Mais que savons-nous des causes et des effets de cet engouement pour le repreneuriat? Malheureusement, bien peu.
Avec presque 15 000 entreprises au Québec qui se déclarent prêtes à céder l’entreprise au cours de la prochaine année, le maintien de la vitalité de l’écosystème entRepreneurial québécois devient une priorité stratégique si le Québec et le Canada ne souhaitent pas répéter l’expérience japonaise.
Bien que la recherche soit encore largement déficiente sur les causes du déclin décennal du dynamisme des écosystèmes entrepreneuriaux et des impacts économiques du repreneuriat, certains suggèrent que le développement des technologies d’information et la globalisation des échanges a tout simplement modifié profondément les modèles d’affaires. L’arrivée des grandes bannières internationales telles que Wal-Mart, Costco, Bureau en gros et Ikea dans le secteur du commerce au détail favorise également le développement de chaînes nationales comme Décathlon en France et Simons au Québec et ailleurs au Canada.

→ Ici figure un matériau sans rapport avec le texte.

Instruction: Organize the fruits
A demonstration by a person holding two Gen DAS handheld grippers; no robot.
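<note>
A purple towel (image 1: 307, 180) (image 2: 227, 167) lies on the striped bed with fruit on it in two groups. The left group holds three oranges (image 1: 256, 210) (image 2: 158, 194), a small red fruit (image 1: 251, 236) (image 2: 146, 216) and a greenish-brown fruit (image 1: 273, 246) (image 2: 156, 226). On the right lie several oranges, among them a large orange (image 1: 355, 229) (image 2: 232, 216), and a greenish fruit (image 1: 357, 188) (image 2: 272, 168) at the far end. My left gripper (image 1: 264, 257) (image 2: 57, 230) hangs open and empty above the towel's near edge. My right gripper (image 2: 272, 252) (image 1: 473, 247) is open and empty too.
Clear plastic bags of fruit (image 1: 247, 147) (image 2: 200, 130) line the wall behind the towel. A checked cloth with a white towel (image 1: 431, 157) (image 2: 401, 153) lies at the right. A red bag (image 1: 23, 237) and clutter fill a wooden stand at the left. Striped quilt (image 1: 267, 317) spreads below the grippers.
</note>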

Ces grandes chaînes sont effectivement plus productives et plus stables que les petits commerçants de proximité. Mais quels sont les impacts économiques à court et long termes de ces nouveaux modèles d’affaires plus pérennes?

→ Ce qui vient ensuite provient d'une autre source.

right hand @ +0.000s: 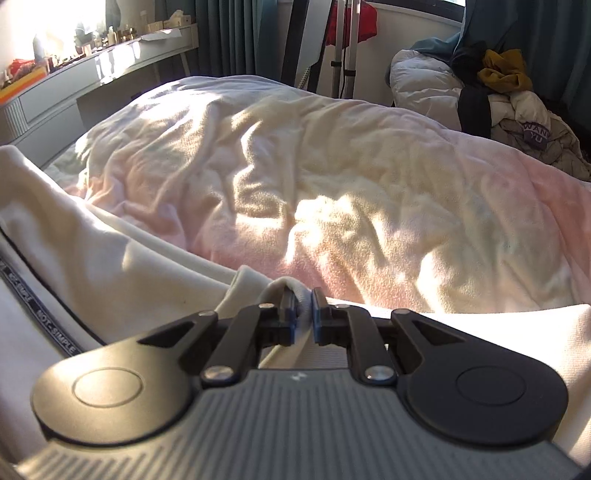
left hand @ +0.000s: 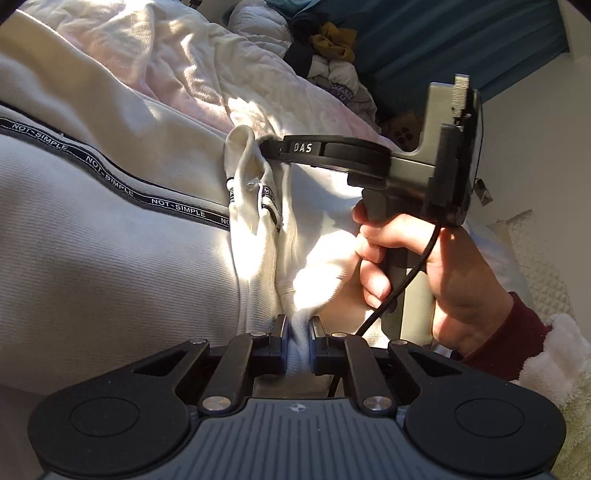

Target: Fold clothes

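— Gripping anything with the left claw [left hand: 297, 338]?

— Pinching a bunched fold of the white garment [left hand: 110, 258], blue pads [left hand: 282, 332] nearly together with only the cloth between them.

— And the right claw [right hand: 303, 314]?

— Closed almost as far, clamped on a cream edge of the same garment [right hand: 122, 273], fabric rising up between the two pads. Seen also from the left wrist view [left hand: 267, 147]: black fingers reaching in from the right, tips buried in a raised hem corner above the left claw's hold.

— Held by what?

— By a bare hand [left hand: 417, 266] wrapped round the grey handle, dark red cuff and fluffy white sleeve at the wrist, black cable [left hand: 402, 280] trailing down past the fingers.

— Position of the garment?

— Spread across the bed, on a rumpled pink and cream blanket [right hand: 332, 177]. Crossed by a black tape [left hand: 110, 177] printed NOT-SIMPLE, running diagonally towards the pinched corner. Doubled over near the claws, with a deep crease between the two holds. Lit hard by sun in patches.

— Beyond the bed?

— Heaped clothes [right hand: 491, 88] at the far right: pale quilted jacket, mustard piece on top, dark items beneath. Teal curtains [right hand: 229, 33] behind. Cluttered white desk [right hand: 92, 62] at the far left, bottles and boxes along its top, too blurred to tell apart.
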Motion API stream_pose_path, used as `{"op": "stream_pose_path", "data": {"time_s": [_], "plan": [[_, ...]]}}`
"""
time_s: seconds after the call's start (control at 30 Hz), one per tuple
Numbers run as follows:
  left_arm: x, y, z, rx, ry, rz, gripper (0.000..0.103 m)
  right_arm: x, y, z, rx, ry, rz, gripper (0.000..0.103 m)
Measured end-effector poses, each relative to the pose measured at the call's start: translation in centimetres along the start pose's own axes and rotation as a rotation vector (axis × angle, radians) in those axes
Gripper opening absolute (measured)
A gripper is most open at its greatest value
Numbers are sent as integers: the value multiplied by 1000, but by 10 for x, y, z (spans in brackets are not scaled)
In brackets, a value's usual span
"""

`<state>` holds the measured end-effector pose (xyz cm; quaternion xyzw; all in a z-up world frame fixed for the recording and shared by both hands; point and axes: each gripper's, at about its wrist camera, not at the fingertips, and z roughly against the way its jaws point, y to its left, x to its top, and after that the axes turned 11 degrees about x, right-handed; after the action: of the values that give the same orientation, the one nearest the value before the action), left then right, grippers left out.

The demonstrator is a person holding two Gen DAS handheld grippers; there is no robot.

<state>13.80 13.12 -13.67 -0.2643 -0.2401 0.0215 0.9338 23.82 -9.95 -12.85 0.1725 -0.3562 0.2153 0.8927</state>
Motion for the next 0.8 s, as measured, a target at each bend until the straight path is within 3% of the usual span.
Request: {"op": "stream_pose_path", "data": {"time_s": [0.2,0.33,0.5,0.7,0.8], "plan": [[1,-3,6,-22,-35,-14,18,8,-8,61,81,-104,-32,17],[1,-3,15,-39,-70,-3,33,-4,-15,110,89,-167,-50,18],[4,2,32,-79,-137,37,55,-51,-26,158,65,-193,-127,20],[8,-1,41,-73,-233,46,58,-105,-51,191,96,-297,-314,25],[14,-5,33,-64,-248,33,56,-116,-52,187,107,-282,-368,25]]}}
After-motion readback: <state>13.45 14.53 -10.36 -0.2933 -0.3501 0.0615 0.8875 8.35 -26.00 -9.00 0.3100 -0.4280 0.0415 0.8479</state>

Lorsqu’ils se diffusent dans des secteurs innovants comme le pharmaceutique et les hautes technologies, certains craignent que cette concentration de pouvoir de marché puisse inhiber la prise de risque entrepreneuriale, l’innovation et la diffusion des connaissances qui favorisent le progrès technologique, la croissance économique et la vitalité des écosystèmes entRepreneuriaux.
Un nombre grandissant de décideurs publics souhaitent favoriser l’inoculation de l’écosystème entRepreneurial québécois d’une nouvelle génération de repreneurs prêts à relever les défis d’un Québec inc. 2.0 pérenne. Compte tenu des résultats obtenus depuis 40 ans d’un soutien sans précédent à la création et au développement des « start-ups », il sera important d’appuyer ces efforts par des recherches qui permettront d’en assurer un meilleur rendement pour la vitalité des écosystèmes entRepreneuriaux.